- _PROBLEM DETAILS_:
Below are records; reply with nothing but the number of lines in them that contain "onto".

RECORDS PROVIDED below:

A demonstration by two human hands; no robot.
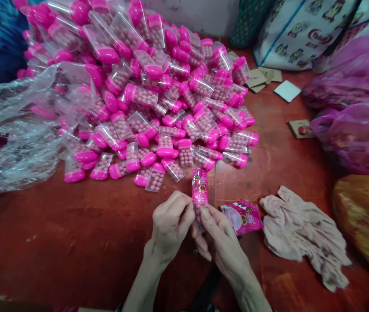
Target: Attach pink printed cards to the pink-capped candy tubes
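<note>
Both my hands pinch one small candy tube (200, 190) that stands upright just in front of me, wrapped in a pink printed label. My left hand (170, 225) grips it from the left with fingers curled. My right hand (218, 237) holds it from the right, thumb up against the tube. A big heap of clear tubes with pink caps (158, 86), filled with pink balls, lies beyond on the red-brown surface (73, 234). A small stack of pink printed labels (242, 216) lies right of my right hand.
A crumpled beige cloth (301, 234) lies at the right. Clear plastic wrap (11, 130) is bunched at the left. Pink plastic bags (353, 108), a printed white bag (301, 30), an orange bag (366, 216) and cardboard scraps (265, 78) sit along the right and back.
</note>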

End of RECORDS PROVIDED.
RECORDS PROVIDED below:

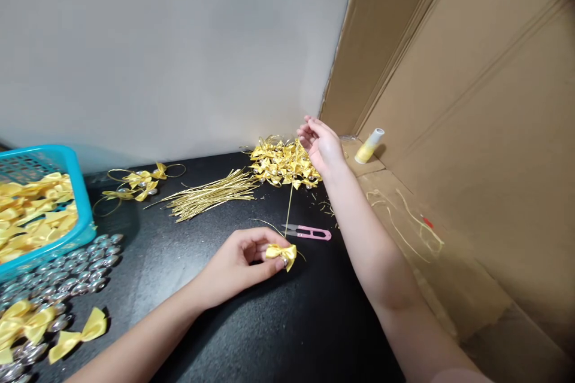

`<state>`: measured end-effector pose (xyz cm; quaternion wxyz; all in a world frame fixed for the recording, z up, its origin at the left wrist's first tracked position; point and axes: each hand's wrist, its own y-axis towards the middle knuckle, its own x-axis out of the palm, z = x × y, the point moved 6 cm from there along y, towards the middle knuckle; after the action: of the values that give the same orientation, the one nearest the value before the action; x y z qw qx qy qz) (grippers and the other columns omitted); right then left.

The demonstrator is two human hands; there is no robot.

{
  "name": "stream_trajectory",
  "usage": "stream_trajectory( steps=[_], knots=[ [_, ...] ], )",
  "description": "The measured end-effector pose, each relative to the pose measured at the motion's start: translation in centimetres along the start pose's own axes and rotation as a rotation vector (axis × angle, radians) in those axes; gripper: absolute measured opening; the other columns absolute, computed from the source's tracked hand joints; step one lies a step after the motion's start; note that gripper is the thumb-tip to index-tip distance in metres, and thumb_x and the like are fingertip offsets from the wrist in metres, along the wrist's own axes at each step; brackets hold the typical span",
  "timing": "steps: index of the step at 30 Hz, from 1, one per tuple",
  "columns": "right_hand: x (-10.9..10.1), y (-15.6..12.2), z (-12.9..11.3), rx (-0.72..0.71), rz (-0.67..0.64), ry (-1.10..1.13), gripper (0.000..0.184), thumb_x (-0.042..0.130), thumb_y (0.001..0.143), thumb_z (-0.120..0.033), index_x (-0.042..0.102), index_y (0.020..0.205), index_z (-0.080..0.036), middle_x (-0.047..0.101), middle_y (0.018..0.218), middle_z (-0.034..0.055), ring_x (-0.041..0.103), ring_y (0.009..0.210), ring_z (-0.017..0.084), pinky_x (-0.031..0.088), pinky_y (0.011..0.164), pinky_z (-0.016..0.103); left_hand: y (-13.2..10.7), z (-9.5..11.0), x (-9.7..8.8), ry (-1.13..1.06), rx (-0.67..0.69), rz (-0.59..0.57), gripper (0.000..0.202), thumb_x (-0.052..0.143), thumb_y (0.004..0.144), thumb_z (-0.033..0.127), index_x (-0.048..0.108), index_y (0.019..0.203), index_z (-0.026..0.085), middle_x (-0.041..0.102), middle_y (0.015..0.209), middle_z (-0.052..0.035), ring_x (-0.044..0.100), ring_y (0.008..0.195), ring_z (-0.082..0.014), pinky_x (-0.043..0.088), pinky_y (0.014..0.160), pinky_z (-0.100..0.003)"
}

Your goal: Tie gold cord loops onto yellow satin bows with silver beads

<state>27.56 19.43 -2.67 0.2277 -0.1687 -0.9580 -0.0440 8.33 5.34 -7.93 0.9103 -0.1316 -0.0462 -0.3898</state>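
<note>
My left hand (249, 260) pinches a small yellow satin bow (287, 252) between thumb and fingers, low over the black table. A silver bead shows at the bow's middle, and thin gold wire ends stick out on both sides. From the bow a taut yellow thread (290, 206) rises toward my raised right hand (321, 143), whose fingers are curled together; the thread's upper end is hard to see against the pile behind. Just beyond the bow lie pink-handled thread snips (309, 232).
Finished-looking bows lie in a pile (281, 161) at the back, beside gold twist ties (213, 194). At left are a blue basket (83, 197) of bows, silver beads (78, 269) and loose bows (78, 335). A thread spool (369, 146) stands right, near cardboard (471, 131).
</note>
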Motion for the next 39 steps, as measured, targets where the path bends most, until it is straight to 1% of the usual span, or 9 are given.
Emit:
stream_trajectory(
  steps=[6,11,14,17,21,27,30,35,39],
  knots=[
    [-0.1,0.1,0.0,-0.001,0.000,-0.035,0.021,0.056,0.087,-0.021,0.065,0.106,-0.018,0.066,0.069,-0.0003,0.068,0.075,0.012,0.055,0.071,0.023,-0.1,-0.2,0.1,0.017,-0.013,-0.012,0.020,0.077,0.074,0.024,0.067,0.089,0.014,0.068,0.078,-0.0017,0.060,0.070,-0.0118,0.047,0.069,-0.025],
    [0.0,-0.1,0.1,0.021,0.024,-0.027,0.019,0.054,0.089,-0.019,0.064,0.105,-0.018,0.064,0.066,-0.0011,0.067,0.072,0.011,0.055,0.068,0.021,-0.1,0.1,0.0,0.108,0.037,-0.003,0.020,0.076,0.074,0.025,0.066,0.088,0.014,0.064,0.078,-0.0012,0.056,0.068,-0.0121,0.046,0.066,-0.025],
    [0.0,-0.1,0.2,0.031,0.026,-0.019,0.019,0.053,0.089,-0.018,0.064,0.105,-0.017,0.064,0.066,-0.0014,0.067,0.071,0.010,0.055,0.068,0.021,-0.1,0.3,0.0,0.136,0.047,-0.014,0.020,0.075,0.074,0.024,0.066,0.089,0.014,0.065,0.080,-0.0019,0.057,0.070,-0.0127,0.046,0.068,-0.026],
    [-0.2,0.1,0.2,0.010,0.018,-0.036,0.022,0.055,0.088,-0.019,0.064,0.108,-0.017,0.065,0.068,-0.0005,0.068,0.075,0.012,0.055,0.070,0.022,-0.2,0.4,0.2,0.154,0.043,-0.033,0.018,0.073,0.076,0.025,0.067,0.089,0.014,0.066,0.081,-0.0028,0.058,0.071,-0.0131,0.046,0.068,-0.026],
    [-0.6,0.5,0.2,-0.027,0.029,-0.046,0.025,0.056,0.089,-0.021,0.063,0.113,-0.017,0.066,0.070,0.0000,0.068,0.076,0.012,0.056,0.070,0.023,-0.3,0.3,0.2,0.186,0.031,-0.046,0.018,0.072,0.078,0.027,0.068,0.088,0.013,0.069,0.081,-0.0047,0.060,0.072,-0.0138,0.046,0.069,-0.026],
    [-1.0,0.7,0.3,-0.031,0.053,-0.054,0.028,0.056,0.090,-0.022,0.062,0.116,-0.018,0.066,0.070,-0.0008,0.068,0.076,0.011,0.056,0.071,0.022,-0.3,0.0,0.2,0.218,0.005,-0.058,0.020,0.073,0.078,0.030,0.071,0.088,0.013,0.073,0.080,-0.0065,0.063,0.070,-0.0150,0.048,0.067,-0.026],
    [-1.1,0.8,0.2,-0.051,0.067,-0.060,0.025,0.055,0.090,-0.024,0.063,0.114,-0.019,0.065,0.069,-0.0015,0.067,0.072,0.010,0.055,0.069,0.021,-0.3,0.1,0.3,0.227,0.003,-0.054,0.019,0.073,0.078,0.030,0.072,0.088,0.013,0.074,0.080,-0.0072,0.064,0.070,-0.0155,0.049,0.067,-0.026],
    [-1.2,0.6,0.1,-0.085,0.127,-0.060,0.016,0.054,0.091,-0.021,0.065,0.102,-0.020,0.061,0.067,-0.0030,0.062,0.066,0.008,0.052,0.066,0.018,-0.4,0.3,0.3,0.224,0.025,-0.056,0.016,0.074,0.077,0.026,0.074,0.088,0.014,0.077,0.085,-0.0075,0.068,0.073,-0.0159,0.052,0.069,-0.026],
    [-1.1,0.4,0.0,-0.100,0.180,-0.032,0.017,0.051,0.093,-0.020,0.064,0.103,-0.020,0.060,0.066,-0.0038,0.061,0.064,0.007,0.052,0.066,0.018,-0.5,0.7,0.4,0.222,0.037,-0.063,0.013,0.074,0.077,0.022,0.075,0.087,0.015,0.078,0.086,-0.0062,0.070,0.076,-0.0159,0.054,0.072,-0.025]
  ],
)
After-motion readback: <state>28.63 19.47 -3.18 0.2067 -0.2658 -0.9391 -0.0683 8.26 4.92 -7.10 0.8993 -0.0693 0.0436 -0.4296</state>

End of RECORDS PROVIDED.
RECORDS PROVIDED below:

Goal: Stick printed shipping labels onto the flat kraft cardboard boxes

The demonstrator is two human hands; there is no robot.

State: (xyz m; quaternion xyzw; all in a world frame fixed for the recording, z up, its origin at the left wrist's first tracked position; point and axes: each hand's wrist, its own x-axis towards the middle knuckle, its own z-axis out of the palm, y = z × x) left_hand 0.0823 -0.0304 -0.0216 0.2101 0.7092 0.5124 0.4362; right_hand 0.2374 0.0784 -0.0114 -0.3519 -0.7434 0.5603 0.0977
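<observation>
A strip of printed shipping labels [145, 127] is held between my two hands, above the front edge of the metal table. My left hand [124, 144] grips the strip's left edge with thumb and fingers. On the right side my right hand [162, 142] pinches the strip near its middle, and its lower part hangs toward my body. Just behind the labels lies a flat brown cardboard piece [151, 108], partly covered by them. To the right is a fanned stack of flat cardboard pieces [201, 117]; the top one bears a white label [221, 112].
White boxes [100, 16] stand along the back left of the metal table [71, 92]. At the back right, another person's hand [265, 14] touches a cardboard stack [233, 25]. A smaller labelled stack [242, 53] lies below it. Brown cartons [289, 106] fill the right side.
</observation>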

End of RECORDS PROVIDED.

- _PROBLEM SOLUTION_:
2